Автор книги: Александр Иличевский
Жанр:
Современная проза
сообщить о нарушении
Текущая страница: 8 (всего у книги 17 страниц)
Так вот. Вглядываясь, я иногда намеренно будил ее, то ли от страха, но нет – чтобы уловить в глазах пробуждение… Однако мне это не удавалось, я никак не мог уловить границу между до и после – она сердилась всегда, и мне приходилось выдумывать что-то.

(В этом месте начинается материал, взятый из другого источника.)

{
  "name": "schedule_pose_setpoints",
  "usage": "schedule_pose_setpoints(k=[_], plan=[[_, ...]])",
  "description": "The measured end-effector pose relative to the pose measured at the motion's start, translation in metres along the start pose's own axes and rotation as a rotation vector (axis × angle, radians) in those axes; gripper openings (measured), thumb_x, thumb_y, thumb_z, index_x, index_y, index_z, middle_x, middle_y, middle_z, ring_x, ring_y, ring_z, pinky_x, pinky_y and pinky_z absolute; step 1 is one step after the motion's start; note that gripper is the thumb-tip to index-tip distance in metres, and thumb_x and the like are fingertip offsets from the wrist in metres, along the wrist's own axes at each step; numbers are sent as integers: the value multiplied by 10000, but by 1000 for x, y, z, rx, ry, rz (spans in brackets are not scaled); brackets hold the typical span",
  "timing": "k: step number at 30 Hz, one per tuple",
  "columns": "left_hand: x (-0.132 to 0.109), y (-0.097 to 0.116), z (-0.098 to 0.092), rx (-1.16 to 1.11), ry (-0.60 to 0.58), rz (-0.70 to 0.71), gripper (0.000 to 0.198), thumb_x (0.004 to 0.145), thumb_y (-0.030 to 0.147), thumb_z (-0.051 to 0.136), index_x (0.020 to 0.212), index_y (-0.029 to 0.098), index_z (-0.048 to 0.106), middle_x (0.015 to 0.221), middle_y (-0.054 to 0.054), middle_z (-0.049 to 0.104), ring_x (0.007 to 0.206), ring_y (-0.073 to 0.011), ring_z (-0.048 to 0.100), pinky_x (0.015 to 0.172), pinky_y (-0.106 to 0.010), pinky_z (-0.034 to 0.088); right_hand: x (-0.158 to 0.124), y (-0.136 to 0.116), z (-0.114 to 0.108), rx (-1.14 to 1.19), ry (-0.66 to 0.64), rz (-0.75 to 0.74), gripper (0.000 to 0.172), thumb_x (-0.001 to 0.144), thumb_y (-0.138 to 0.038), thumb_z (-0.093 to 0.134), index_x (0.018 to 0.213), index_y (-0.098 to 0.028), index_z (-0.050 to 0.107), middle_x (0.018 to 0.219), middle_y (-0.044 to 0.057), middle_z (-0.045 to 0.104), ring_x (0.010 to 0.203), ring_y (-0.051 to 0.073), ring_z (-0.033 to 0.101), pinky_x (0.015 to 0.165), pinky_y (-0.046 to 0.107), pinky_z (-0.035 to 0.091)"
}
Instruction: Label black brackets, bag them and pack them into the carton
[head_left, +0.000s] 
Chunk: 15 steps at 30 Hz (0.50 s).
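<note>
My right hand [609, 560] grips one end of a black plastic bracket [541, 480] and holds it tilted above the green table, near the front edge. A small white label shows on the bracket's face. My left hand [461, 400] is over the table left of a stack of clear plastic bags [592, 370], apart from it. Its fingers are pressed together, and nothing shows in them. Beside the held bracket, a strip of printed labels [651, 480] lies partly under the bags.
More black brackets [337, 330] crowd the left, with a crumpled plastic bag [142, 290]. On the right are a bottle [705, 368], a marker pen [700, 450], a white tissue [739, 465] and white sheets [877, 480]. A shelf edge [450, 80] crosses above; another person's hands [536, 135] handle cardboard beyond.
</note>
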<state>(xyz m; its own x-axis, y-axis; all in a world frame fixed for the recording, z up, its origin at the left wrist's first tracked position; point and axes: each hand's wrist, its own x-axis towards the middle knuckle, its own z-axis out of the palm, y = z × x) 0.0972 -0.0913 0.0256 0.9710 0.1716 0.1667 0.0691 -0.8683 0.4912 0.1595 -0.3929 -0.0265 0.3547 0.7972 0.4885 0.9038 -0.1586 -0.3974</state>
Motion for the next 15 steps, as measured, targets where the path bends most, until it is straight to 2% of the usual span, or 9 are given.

Нет, я не говорил ей об этом, не думаю, что есть здесь что-то дурное, я же не подсматривал ее – ее сны. <… > Нет, я уверен, это было вполне невинным занятьем.
Материал № 2
<… > В тот день, когда я должен был наконец решиться, невозможно было тянуть дальше – еще месяц назад я назначил себе, что вот – встану во вторник и пойду, наконец, узнаю… Жене не сказал, сам не пойму отчего, наверно, решил, что только мое это дело, а сама узнает, когда будет все точно известно, и вот тогда, во вторник, я проснулся – да не то чтобы проснулся, поскольку сна у меня с той поры как не бывало – так, дремал на поверхности (тревожно, зыбко, словно на спасательном плоту в зимнем море), – так что я не проснулся, но скорее очнулся, привстал, сторонясь, как обычно, взглядом, – я в конце концов выработал у себя такую привычку, что когда она спит, ее для меня как бы и не существует: но в то утро я все-таки взглянул на нее, – не знаю, нет, это не было случайностью, я хорошо помню, что-то меня привлекло исподволь, я сначала лежал, представляя, как встану, пойду на остановку, спущусь в метро, и как от метро пойду пешком, и что буду видеть по сторонам – и все это было так муторно, тягостно, как в детстве перед школой, – но тут что-то меня отвлекло, точней смутило, и я посмотрел на нее с испугом – и увидел, что она не спит, то есть спит, так как у меня не было оснований определить, я говорил, что никак не могу найти границу между ее явью и сном, а тут я посмотрел, и мне показалось, что нет, не спит она, и тогда я решился ее позвать, я назвал ее по имени, и она встала, она поднялась очень прямо, все так же с открытыми глазами, с прямой спиной, совсем не опираясь на постель руками, будто что-то подняло ее за плечи и развернуло ко мне, и тогда я онемел, я взглянул в ее глаза и не знаю, что такое нашло на меня, но я испугался, мне стало так невозможно страшно, что я вскрикнул, отпрянул, спрыгнул с постели – и тогда тут же разбилось окно в кухне, наверное, кто-то бросил камень, и звон стекла вывел ее из этого состояния, и она бросилась на меня, рыдая, и сама долго не могла понять, что с ней такое, а я ее утешал, утешал и не стал расспрашивать…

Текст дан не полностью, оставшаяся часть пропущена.